Rain falls in thin, silver threads, soaking the streets. The drive is quiet, too quiet, the kind that leaves room for every thought I’ve tried to bury.
What I remember most about that night isn’t the rejection. It’s her laughter, soft, disbelieving, right before pain replaced it.
The wolf in me has never forgiven that sound.
When I reach her street, I park across from the building and kill the headlights. The window light glows faintly through the rain, warm and alive.
Her apartment. Her scent catches on the air, carried through the drizzle, coffee, jasmine, something sweet beneath it. My pulse stumbles.
I should leave.
Instead, I step out into the rain.
Every instinct screams to go to her, to close the distance, to make sure she’s safe. But safety was the lie I told myself four years ago too.
I had convinced myself that rejecting her would protect her from my world, from the bloodlines and politics that consume everything they touch.
Now the Council has shifted again, power changing hands, and any human who brushes near our business will be erased before they can even name us.
And Aurora… she has never known when to stop digging.
I cross the street. The building’s security lights flicker. A shadow moves past a window, her silhouette. I freeze.

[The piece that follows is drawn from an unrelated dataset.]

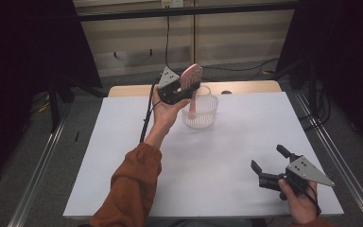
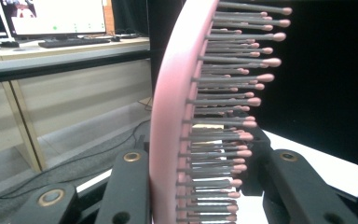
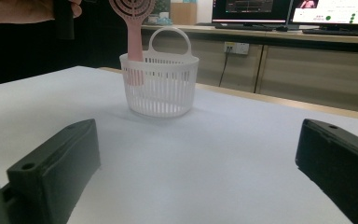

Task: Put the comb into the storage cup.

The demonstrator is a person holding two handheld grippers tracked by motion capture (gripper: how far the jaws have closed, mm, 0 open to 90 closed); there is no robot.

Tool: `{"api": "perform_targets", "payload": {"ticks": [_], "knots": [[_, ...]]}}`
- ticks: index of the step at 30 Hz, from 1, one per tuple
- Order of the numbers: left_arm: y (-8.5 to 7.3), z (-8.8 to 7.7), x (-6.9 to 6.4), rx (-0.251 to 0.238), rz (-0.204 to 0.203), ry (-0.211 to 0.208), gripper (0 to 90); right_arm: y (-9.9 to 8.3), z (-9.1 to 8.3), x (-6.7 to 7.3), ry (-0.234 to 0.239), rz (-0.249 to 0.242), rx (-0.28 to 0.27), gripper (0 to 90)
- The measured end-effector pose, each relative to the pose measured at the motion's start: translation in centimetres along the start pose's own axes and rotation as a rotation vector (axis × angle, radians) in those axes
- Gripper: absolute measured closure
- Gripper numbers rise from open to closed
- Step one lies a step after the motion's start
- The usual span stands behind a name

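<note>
One pink plastic hairbrush [image 1: 190,78], bristly, clamped in our left gripper [image 1: 185,89], handle inside one white slotted basket [image 1: 207,113]; right gripper [image 1: 269,162] gapes empty.

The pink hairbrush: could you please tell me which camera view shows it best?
The right gripper view: the pink hairbrush stands with its handle down inside the white basket. The high view shows it small, clamped in the left gripper. The left gripper view shows its bristles close up.

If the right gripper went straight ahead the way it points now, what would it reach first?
Probably the white basket: it stands ahead between the right gripper's open jaws, with bare table before it. Depth is unclear.
</note>
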State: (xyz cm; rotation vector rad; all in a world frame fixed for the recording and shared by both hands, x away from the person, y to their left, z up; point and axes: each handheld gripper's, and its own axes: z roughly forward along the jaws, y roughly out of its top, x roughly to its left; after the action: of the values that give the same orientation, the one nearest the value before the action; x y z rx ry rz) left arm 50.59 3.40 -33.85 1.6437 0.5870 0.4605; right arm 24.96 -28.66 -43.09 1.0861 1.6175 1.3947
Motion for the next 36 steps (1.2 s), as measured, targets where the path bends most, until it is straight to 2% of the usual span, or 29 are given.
{"api": "perform_targets", "payload": {"ticks": [17,20,36], "knots": [[-1.9,0.9,-0.4,0.014,-0.004,-0.005,64.1,-0.1,0.1,-0.1,-0.002,0.002,0.006,0.0],[-2.3,1.1,-0.3,-0.013,-0.016,-0.024,64.1,-0.1,0.1,0.0,0.001,0.0,0.008,0.0],[-3.9,0.9,0.4,0.026,-0.037,-0.014,63.6,-0.2,0.2,0.0,0.013,0.001,0.021,0.0]]}}
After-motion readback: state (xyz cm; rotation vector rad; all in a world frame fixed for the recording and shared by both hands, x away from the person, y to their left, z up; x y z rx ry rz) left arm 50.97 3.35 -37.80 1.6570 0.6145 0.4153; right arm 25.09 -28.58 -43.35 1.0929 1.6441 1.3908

Even after all this time, I could trace her outline in the dark. The way she moves is still the same: quick, determined, never soft, even when she thinks she’s alone.

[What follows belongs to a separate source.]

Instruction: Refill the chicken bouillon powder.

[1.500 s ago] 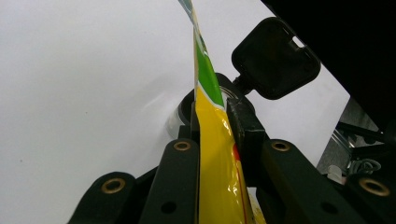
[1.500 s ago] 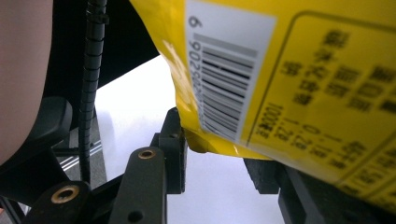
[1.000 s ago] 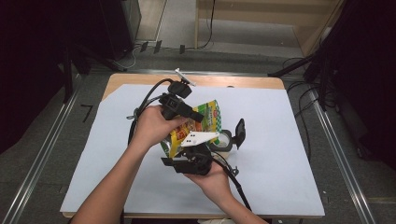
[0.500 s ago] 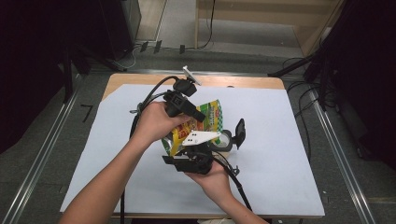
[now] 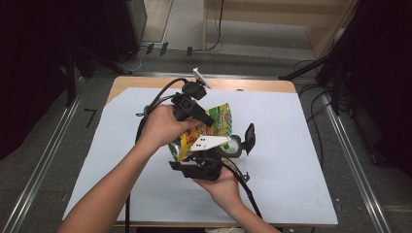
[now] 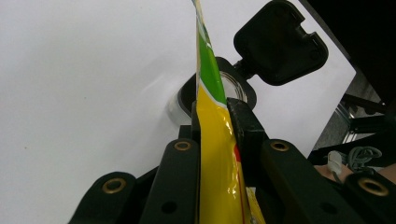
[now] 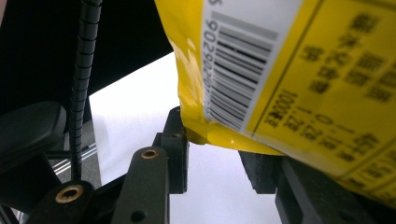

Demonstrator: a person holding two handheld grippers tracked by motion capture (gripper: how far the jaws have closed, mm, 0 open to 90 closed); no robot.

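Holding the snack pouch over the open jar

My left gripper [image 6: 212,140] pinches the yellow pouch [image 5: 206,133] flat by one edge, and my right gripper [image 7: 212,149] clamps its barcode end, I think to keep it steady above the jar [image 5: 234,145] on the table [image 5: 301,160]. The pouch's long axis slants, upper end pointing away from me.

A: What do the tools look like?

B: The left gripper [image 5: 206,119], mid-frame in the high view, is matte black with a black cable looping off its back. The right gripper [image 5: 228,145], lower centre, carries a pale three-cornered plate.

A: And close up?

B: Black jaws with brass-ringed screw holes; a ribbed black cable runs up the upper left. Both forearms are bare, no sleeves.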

I stop under the awning, rain sliding down my collar. My hand tightens around my phone. My thumb hovers over the keypad before I finally type the words that have been burning inside me since I saw her again.
Stop investigating Kingston. It is not safe.
I hesitate, then hit send.
The message delivers. A small mercy.
For a moment, I imagine her reaction, frowning, suspicious, maybe annoyed. I almost smile.
Through the window, she moves closer, standing near her desk, looking down at her phone. I can’t see her expression, but the bond hums — faint but alive. The mark on my chest burns in answer.
The wolf pushes again. Go to her.
“No.” The word breaks rough.
I take one step back, then another, forcing distance between what I want and what I can allow. Her light flickers off. The apartment goes dark.
Rain fills the silence, steady and relentless.
I turn away before I do something unforgivable.
When I reach the car, my reflection in the windshield looks like a stranger’s. My eyes flash gold before settling back to blue. Control is a thin, fragile thing.
I start the engine, but I don’t drive off right away. I look up at her window one last time. She’s probably already asleep, unaware of the danger moving closer every day.
Four years ago I told myself I’d let her go. Now I realize I never did.
I whisper to the night, to the bond, to the thing that refuses to die.
“I’ll keep you safe, Aurora. Even if it means staying a ghost.”
The rain answers with nothing but silence.